Copy out all lines of the records in which the word "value" appears.

--- --- ---

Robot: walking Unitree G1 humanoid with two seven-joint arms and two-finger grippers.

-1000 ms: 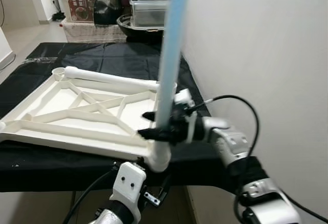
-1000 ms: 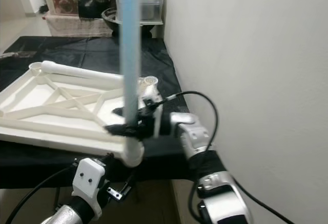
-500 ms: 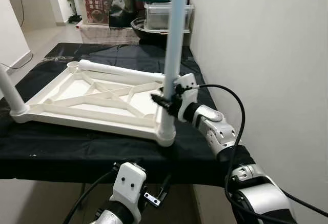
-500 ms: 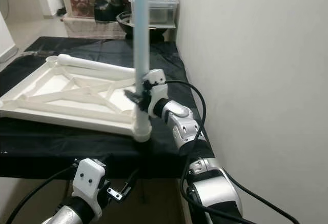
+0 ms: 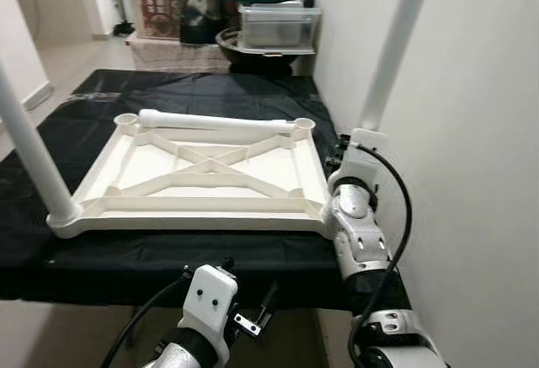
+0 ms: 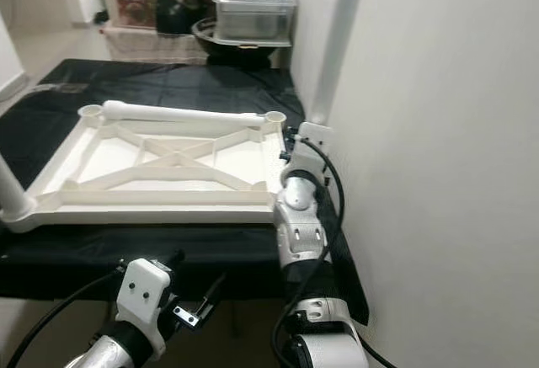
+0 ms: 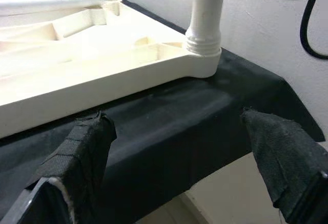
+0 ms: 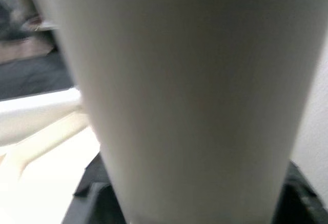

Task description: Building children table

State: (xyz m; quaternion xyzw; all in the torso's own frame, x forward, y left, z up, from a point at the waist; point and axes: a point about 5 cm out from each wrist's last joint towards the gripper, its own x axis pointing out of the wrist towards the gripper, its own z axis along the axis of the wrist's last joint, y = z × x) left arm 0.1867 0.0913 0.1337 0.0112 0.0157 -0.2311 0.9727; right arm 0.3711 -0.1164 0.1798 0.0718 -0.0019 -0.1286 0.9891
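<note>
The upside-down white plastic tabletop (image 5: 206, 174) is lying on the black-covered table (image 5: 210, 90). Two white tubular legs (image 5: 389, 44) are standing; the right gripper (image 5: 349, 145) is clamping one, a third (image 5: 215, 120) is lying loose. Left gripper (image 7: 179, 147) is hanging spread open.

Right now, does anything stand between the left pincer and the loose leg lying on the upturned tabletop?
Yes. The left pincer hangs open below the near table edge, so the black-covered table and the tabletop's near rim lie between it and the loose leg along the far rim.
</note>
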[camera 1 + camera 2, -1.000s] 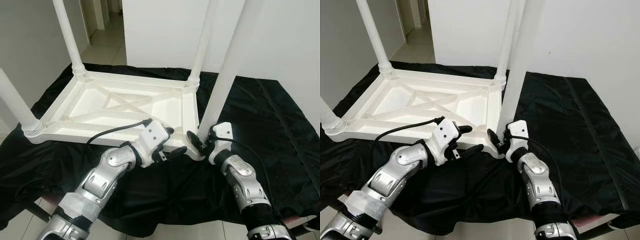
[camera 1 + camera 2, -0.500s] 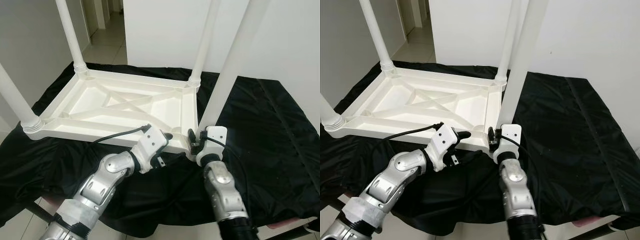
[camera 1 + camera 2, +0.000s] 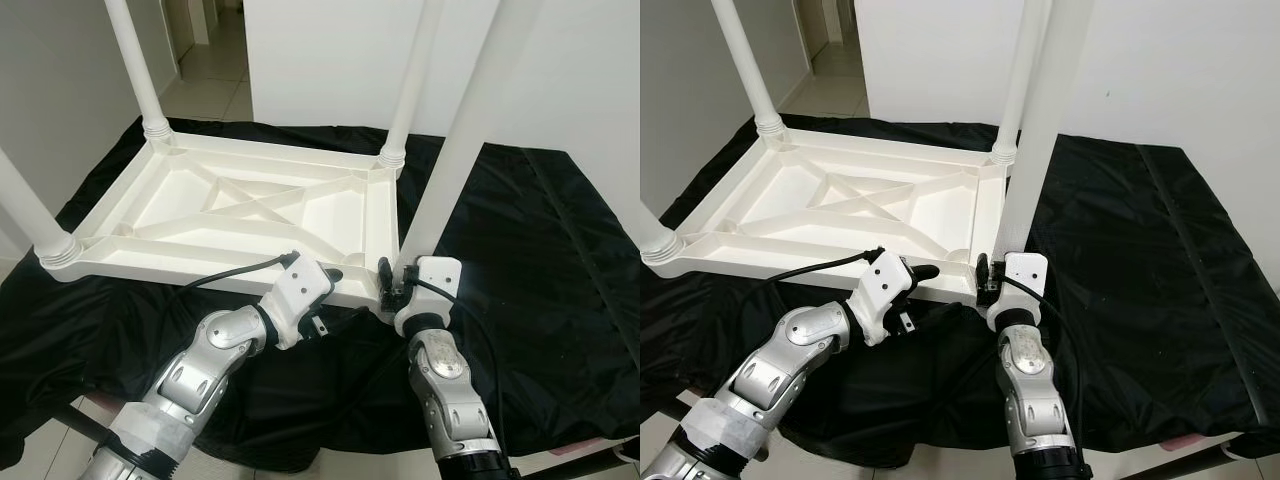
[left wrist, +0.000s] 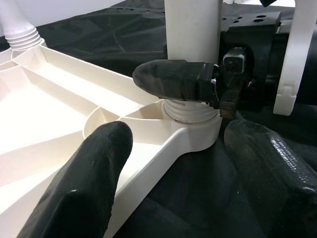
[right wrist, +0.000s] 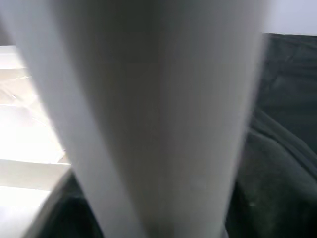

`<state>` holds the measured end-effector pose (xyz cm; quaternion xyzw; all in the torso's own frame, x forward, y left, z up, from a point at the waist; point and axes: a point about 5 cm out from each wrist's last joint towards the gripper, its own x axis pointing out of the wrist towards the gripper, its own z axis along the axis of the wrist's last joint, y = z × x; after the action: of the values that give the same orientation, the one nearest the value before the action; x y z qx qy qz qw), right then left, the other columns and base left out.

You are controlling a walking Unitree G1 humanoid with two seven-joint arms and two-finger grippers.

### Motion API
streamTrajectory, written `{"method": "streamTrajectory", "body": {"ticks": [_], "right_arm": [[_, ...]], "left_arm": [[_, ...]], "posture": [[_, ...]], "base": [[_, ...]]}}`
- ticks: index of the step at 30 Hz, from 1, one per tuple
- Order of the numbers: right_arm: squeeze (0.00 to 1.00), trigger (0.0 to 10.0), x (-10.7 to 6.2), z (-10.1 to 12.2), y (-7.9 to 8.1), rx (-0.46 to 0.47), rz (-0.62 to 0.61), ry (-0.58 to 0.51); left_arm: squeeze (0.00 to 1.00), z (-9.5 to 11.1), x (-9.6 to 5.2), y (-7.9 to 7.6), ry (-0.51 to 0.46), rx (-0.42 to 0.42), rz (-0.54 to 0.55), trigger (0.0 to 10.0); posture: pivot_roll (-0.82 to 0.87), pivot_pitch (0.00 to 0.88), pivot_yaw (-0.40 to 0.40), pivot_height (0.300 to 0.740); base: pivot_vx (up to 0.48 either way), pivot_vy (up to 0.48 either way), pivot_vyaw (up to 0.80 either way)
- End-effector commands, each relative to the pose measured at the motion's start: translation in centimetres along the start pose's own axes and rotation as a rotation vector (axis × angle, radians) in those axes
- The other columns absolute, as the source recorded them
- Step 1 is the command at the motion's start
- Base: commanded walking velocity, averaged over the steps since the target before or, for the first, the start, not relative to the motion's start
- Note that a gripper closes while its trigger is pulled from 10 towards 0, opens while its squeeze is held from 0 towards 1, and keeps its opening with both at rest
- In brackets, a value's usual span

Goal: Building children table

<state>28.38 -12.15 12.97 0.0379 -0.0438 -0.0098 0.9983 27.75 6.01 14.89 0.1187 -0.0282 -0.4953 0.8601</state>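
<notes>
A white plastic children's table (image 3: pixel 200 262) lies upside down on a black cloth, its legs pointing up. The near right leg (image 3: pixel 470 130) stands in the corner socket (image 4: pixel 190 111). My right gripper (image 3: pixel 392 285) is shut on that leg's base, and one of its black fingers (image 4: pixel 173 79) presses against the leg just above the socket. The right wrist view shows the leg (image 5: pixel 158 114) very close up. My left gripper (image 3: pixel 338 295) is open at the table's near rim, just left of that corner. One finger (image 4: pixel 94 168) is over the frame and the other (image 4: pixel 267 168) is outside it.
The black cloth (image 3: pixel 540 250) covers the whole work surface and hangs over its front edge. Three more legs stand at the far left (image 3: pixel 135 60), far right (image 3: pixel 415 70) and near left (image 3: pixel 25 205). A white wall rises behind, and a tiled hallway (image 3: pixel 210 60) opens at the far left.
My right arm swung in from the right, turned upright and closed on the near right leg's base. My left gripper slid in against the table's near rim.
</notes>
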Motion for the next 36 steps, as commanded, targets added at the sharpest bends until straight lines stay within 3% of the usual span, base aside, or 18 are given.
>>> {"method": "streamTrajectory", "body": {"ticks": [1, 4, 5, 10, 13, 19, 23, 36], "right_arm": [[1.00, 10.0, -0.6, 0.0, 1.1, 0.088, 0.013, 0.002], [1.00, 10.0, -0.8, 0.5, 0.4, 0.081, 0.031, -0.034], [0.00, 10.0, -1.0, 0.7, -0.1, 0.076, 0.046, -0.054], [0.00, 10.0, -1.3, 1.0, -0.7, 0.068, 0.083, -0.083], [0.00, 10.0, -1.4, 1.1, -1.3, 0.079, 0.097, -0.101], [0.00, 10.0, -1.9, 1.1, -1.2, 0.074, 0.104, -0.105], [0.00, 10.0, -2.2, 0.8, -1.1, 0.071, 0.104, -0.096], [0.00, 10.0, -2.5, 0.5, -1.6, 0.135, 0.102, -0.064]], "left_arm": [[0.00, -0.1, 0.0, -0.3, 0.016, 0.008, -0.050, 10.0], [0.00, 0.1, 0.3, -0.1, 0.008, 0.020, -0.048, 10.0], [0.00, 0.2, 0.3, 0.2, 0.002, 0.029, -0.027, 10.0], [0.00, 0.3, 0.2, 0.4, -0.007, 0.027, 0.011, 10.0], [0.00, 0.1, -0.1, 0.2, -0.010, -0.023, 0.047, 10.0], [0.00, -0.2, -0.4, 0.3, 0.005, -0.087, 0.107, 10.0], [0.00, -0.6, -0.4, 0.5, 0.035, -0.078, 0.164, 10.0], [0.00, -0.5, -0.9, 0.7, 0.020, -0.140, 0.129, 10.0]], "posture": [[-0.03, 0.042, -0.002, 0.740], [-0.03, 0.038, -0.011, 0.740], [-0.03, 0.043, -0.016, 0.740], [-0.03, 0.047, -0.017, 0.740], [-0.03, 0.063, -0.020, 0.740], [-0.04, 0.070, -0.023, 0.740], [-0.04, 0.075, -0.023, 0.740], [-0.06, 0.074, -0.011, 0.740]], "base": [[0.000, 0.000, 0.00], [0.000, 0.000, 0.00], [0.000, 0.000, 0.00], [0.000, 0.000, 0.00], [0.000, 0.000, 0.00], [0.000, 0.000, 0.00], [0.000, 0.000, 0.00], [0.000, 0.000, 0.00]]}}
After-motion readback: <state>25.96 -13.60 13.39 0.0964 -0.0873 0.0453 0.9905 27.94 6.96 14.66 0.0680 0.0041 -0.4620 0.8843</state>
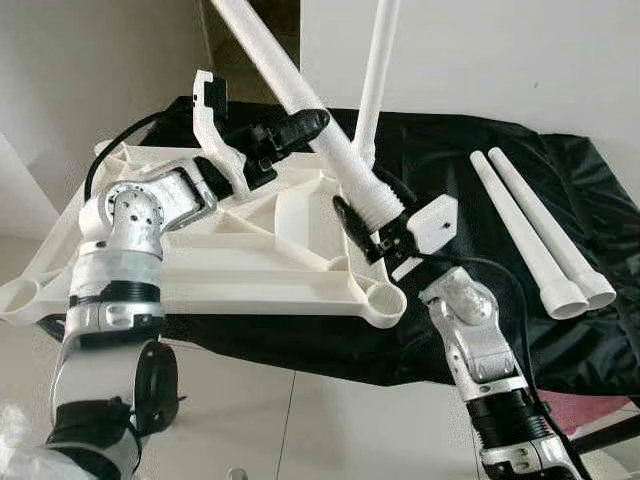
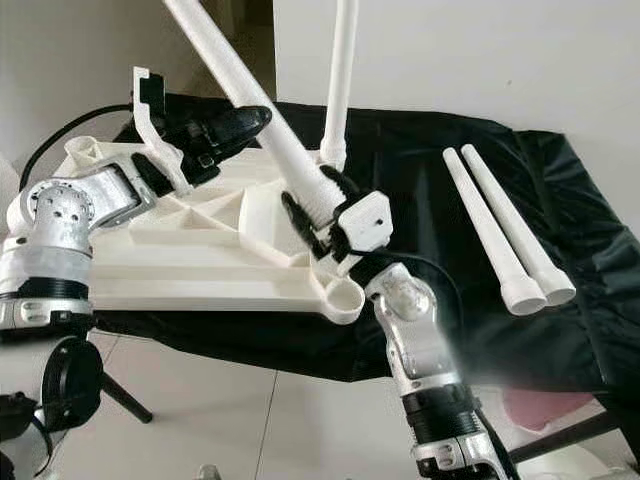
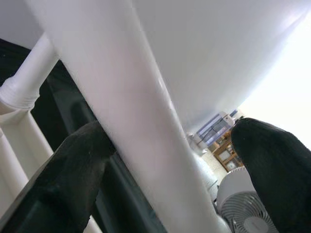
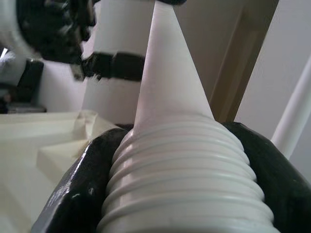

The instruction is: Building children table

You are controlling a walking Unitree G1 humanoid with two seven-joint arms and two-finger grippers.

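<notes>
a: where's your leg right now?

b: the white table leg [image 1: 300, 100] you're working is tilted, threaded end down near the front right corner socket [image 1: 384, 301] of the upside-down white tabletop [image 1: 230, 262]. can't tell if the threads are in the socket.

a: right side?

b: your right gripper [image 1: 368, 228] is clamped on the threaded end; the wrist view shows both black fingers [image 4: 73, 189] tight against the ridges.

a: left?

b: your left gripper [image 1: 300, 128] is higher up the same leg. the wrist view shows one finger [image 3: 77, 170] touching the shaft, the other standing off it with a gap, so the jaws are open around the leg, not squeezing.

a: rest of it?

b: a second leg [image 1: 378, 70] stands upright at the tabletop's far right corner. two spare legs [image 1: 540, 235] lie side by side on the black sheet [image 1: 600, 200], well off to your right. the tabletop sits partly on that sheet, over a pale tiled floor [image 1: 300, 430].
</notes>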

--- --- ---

RESPONSE BELOW ▸
`<state>` holds the measured end-effector pose (xyz cm; quaternion xyzw; all in the torso's own frame, x forward, y left, z up, from a point at the waist; point and axes: a point about 5 cm out from each wrist's last joint towards the gripper, its own x axis pointing out of the wrist towards the gripper, its own z axis along the axis of the wrist's last joint, y = z × x; after the action: of the values that give the same orientation, the one nearest the value before the action; x y z qx qy qz qw), right then left, the other columns and base left out.
- In brackets, a value's usual span

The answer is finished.